##### Collected material

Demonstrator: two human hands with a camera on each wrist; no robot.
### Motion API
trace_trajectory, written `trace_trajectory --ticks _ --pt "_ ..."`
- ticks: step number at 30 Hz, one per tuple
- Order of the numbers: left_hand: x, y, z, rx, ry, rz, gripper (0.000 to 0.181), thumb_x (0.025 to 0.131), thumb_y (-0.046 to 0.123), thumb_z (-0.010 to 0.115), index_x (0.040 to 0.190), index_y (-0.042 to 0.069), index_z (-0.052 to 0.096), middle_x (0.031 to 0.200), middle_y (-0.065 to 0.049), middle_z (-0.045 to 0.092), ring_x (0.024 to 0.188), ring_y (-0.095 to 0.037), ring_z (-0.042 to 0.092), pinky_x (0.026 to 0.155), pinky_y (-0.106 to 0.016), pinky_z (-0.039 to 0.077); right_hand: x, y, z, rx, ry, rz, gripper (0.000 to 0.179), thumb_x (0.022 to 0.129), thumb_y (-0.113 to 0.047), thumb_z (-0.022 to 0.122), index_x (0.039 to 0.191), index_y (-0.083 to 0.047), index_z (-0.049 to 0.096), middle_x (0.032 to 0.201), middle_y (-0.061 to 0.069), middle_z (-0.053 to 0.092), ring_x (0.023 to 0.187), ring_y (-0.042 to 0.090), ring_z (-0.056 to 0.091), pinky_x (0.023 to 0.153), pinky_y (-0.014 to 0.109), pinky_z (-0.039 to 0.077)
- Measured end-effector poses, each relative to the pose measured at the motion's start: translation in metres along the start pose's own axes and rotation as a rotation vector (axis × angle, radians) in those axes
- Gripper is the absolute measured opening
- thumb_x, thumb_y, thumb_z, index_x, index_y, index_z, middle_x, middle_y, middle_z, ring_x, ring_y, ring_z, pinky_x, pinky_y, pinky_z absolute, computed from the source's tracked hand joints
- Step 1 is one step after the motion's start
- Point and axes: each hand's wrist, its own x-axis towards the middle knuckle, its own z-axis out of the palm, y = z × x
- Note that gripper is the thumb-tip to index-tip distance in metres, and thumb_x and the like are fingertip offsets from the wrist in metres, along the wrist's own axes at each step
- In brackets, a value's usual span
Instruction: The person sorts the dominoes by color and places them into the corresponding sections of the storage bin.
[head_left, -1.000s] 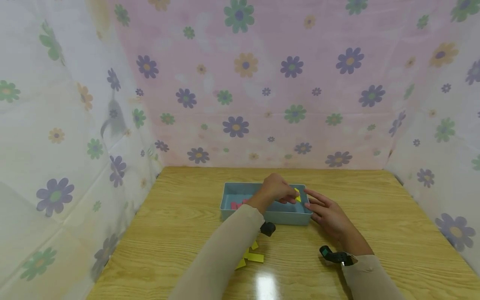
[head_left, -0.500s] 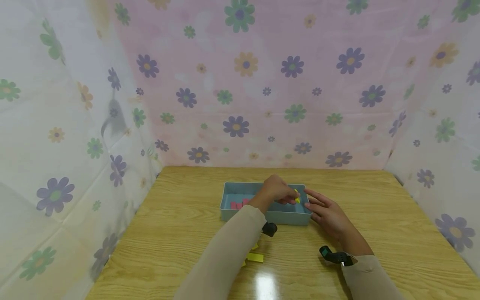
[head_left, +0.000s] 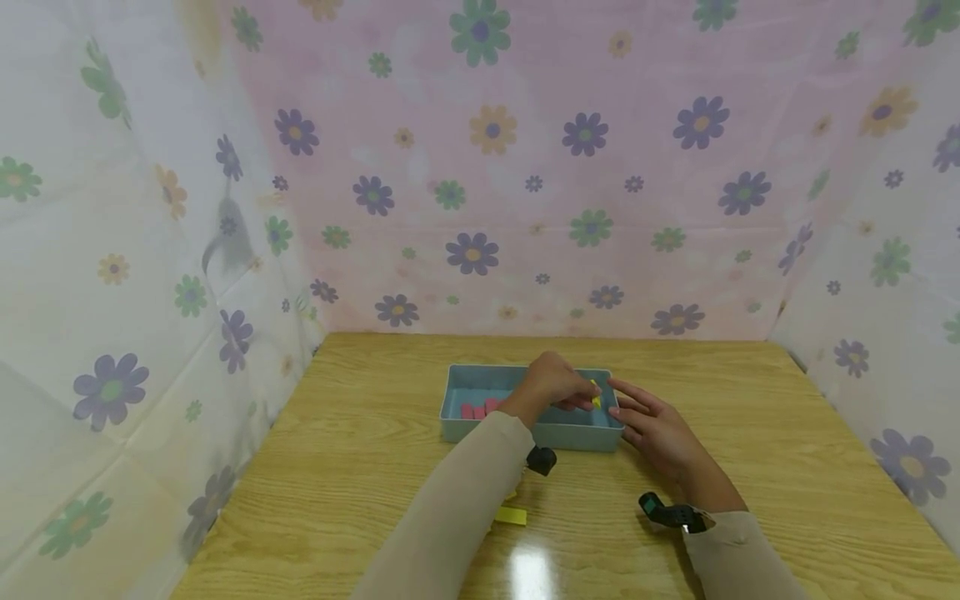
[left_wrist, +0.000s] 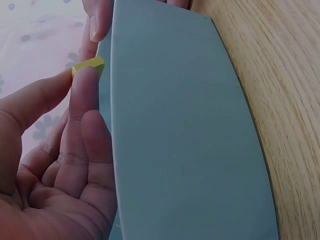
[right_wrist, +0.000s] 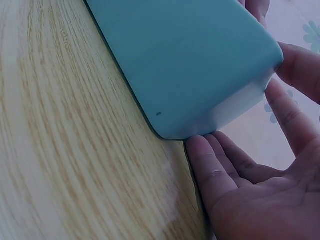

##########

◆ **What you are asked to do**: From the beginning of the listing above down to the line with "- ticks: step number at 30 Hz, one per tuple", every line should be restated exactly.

◆ **Written response**:
Demonstrator: two human hands with a camera on each wrist; no robot.
### Motion API
trace_trajectory, written `trace_trajectory --ticks _ --pt "_ ..."`
- ticks: step number at 30 Hz, one per tuple

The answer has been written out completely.